Somewhere in the world right now a dancefloor is being flooded with people because "Africa" by Toto just came on. "Dun, dun, dun, dun, dun, dun, dun." When it comes to hyping up a crowd, the song's bridge is the best in biz (surpassed only by The Killers' "Mr. Brightside," perhaps). But how did we get here? It's not always been like this, y'know. "Africa" has gone through an uncommon phenomenon, becoming more popular than ever decades after its release. But why? I want to know what still makes "Africa" by Toto a big deal in 2019?
When I saw that, on Jan. 14, the Namib desert was being "blessed" with a sound installation that would play Toto's "Africa" on an eternal loop, as the BBC reported, I stopped in my tracks. While the song peaked at number three in the UK charts back in 1983, according to The Official Charts, it has now become what the New York Post dubs the "millennial frat anthem." Speaking as a millennial who wasn't fortunate enough to live through the '80s, I can say with confidence that, yes, this title holds water for me.
"Africa" has experienced a similar kind of resurgence to the one Journey's "Don't Stop Believin'" experienced in the late '00s. While everyone knows that the latter's comeback can be put down to Glee's interpretation of it, it may surprise you to hear that "Africa" has also benefitted from some unexpected covers. Weezer in particular brought the song into the memeosphere when they covered it in May, 2018, according to NME. The appearance of "Africa" in many high-profile TV shows, including South Park and Stranger Things, as Motherboard reports, can't have hurt the song's chances of a comeback either.
Despite the low-key mockery of "Africa" on the internet, it resurgence is down to other, more earnest reasons too. As Ben Lunt, the executive digital director at ad agency BMB, told Motherboard, what "Africa" boasts is "a genuine nostalgia of people of [his] age, and a borrowed nostalgia of younger people." Lunt told the magazine that he thinks the younger generation may enjoy the song because their parents played it when they were kids. The song has "that tie-back to your childhood that makes you feel safe,” according to Lunt.

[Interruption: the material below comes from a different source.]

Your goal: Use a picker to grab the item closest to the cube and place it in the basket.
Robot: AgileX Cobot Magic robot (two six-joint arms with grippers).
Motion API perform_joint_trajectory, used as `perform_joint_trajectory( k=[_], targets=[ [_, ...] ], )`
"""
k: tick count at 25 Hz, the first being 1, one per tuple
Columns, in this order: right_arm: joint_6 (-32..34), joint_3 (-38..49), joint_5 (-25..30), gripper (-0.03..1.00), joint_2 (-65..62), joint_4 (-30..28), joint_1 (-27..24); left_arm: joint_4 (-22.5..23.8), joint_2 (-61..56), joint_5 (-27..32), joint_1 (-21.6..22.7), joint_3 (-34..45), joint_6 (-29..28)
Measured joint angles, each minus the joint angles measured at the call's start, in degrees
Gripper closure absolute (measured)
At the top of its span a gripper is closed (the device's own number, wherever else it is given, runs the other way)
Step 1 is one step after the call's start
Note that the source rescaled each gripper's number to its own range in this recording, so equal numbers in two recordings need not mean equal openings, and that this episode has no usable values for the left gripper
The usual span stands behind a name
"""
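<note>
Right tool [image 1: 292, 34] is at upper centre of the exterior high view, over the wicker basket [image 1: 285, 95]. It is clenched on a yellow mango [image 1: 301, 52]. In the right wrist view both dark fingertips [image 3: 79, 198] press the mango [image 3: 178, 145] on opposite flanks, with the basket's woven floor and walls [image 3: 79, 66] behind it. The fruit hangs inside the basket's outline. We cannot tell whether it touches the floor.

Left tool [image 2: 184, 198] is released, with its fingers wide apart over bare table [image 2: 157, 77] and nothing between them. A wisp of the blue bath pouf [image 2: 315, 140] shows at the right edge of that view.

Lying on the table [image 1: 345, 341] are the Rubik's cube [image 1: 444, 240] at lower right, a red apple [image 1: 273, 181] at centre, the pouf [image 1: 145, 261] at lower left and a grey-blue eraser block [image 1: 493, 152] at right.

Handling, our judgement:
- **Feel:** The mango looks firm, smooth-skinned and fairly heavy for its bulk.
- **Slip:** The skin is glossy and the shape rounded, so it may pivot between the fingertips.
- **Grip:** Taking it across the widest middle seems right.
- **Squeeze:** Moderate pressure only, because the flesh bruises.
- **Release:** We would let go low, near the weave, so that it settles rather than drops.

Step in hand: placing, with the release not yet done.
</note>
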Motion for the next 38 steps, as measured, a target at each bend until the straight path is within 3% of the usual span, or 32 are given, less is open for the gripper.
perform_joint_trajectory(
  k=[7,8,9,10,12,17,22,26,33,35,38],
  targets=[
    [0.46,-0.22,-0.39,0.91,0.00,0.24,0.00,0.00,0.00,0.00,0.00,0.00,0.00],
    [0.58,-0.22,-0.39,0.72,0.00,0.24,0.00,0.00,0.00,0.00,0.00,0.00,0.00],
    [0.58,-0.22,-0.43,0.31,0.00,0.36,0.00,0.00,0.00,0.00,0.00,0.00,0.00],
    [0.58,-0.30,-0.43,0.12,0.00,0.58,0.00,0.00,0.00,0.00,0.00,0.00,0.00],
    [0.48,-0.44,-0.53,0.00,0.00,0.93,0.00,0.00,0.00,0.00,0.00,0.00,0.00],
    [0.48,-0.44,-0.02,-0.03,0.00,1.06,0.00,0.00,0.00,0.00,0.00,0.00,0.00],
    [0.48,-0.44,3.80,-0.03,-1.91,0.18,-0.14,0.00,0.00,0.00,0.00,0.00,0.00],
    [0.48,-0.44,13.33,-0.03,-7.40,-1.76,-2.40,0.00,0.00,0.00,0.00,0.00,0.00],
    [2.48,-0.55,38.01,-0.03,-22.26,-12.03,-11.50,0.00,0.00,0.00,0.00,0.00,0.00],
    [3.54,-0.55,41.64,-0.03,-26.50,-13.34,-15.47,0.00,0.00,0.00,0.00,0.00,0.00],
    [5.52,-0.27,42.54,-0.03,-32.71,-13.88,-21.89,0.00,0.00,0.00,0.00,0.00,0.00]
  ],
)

New Yorker writer Jia Tolentino certainly experienced that feeling of safety when she "followed a link, which someone had shared on Twitter, to a YouTube video that featured the studio recording of Toto’s 'Africa,' edited to sound as though it were playing in an empty mall." Isn't the internet a wonderful thing?
"Oddly, listening to Toto’s 'Africa' in a mall seems to trigger some fundamental human emotion," Tolentino wrote, before going on to say: "Hearing a song you love when it’s playing from elsewhere is a reassuring, isolating experience: you feel solitary and cared for at the same time."
It's worth noting that the song's nostalgic value may have shielded it from criticism that songs with similar themes have faced. Band Aid's "Do They Know It's Christmas," for example, is often called out for its patronising undertones. Some of the observations made about the the "Do They Know It's Christmas" — such as Guardian writer Bim Adewunmi's comment: "There exists a paternalistic way of thinking about Africa, likely exacerbated by the ... Band Aid singles, in which it must be 'saved,' and usually from itself" —could easily be ascribed to Toto's hit also, but the condemnations are far more scarce in this case.
That's not to say that they don't exist, however. While listening back to the song for a 2018 NPR show, journalist Ailsa Chang and music reviewer Rob Harvilla refer to the track's music video as "Westernized" and a "racist fantasy of Africa." The only defence that Harvilla can muster is that the song is at least "honest about what it is." That is, "a very cheesy, synth-driven song, you know, about a white person singing about Africa despite never having been to Africa."